5. TLS Certificate Generation

All certificates are generated once on postgres-01 and then distributed to the other nodes.

The CA private key (ca.key) stays on postgres-01 after distribution is complete — do not copy it to other nodes.

Step 1 — Create the working directory

# On postgres-01
mkdir ~/certs && cd ~/certs
# All certificate files are created here before being copied to each node

Step 2 — Generate the Certificate Authority

# On postgres-01
openssl genrsa -out ca.key 2048
# genrsa: generate an RSA private key; 2048: key length in bits

openssl req -x509 -new -nodes -key ca.key -subj "/CN=etcd-ca" -days 7300 -out ca.crt
# req -x509: create a self-signed certificate (not a signing request)
# -new -nodes: new certificate, no passphrase on the private key
# -subj "/CN=etcd-ca": the certificate's Common Name — identifies this as the cluster CA
# -days 7300: valid for 20 years
# ca.crt: distributed to every node as the root of trust

Step 3 — Generate per-node etcd certificates

Each node gets its own certificate with its IP as a Subject Alternative Name (SAN). TLS hostname verification requires the server's IP to appear in the SAN — without it, connections will fail.

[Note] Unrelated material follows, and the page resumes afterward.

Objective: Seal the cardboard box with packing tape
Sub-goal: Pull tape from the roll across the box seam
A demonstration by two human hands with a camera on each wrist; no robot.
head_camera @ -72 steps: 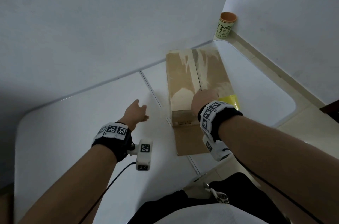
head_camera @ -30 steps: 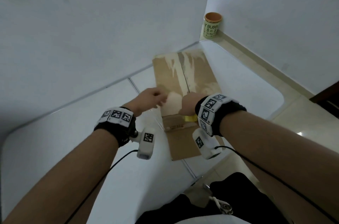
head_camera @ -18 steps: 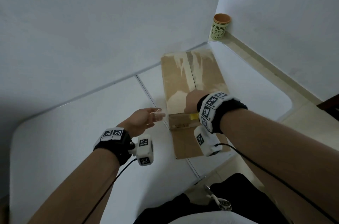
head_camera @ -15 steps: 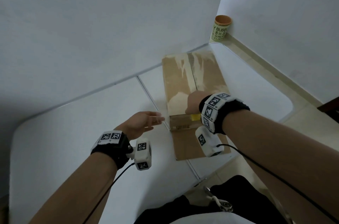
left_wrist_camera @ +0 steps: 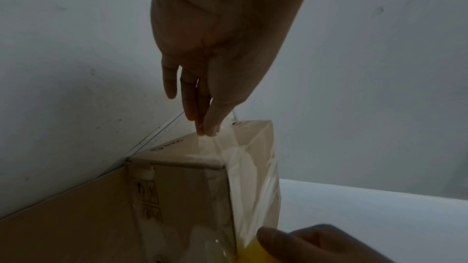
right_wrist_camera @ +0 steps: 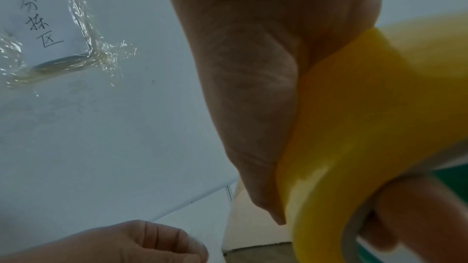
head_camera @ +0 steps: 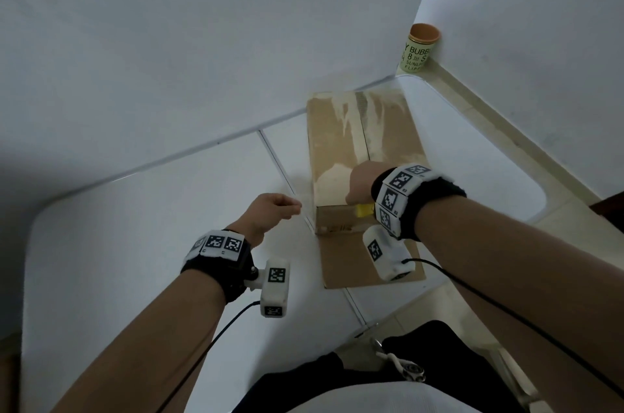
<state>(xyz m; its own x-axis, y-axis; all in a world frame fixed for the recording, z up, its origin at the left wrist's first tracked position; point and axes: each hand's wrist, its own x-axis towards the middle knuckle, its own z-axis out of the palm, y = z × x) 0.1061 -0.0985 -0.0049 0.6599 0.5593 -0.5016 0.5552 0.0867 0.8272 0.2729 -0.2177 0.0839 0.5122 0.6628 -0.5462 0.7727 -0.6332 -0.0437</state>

# On postgres-01 — generate all three node certificates here, then distribute

# Certificate for postgres-01 (192.168.0.203)
openssl genrsa -out etcd-node1.key 2048

cat > temp.cnf <<EOF
[ req ]
distinguished_name = req_distinguished_name
req_extensions = v3_req
[ req_distinguished_name ]
[ v3_req ]
subjectAltName = @alt_names
[ alt_names ]
IP.1 = 192.168.0.203
IP.2 = 127.0.0.1
EOF

# temp.cnf: OpenSSL config that adds the node IP as a SAN
# IP.2 = 127.0.0.1: allows etcdctl to connect locally without specifying a remote address

openssl req -new -key etcd-node1.key -out etcd-node1.csr \
  -subj "/CN=etcd-node1" \
  -config temp.cnf
# req -new: generate a certificate signing request (CSR)
# -subj: the certificate's identity — CN identifies the node in logs

openssl x509 -req -in etcd-node1.csr -CA ca.crt -CAkey ca.key \
  -CAcreateserial -out etcd-node1.crt -days 7300 \
  -sha256 -extensions v3_req -extfile temp.cnf
# x509 -req: sign the CSR with the CA to produce a certificate
# -CAcreateserial: creates ca.srl to track serial numbers across certificates
# -extensions v3_req -extfile temp.cnf: embed the SANs into the signed certificate

openssl x509 -in etcd-node1.crt -text -noout | grep -A1 "Subject Alternative Name"
# Verify the SAN was embedded — Expected: IP Address:192.168.0.203, IP Address:127.0.0.1
# If the SAN is missing: the -extensions and -extfile flags were not applied correctly

rm temp.cnf

# Certificate for postgres-02 (192.168.0.204)
openssl genrsa -out etcd-node2.key 2048

cat > temp.cnf <<EOF
[ req ]
distinguished_name = req_distinguished_name
req_extensions = v3_req
[ req_distinguished_name ]
[ v3_req ]
subjectAltName = @alt_names
[ alt_names ]
IP.1 = 192.168.0.204
IP.2 = 127.0.0.1
EOF

openssl req -new -key etcd-node2.key -out etcd-node2.csr \
  -subj "/CN=etcd-node2" -config temp.cnf

openssl x509 -req -in etcd-node2.csr -CA ca.crt -CAkey ca.key \
  -CAcreateserial -out etcd-node2.crt -days 7300 \
  -sha256 -extensions v3_req -extfile temp.cnf

openssl x509 -in etcd-node2.crt -text -noout | grep -A1 "Subject Alternative Name"
# Expected: IP Address:192.168.0.204, IP Address:127.0.0.1
rm temp.cnf


# Certificate for postgres-03 (192.168.0.205)
openssl genrsa -out etcd-node3.key 2048

cat > temp.cnf <<EOF
[ req ]
distinguished_name = req_distinguished_name
req_extensions = v3_req
[ req_distinguished_name ]
[ v3_req ]
subjectAltName = @alt_names
[ alt_names ]
IP.1 = 192.168.0.205
IP.2 = 127.0.0.1
EOF

openssl req -new -key etcd-node3.key -out etcd-node3.csr \
  -subj "/CN=etcd-node3" -config temp.cnf

openssl x509 -req -in etcd-node3.csr -CA ca.crt -CAkey ca.key \
  -CAcreateserial -out etcd-node3.crt -days 7300 \
  -sha256 -extensions v3_req -extfile temp.cnf

openssl x509 -in etcd-node3.crt -text -noout | grep -A1 "Subject Alternative Name"
# Expected: IP Address:192.168.0.205, IP Address:127.0.0.1
rm temp.cnf

Step 4 — Generate the PostgreSQL server certificate

One shared certificate covers all PostgreSQL nodes.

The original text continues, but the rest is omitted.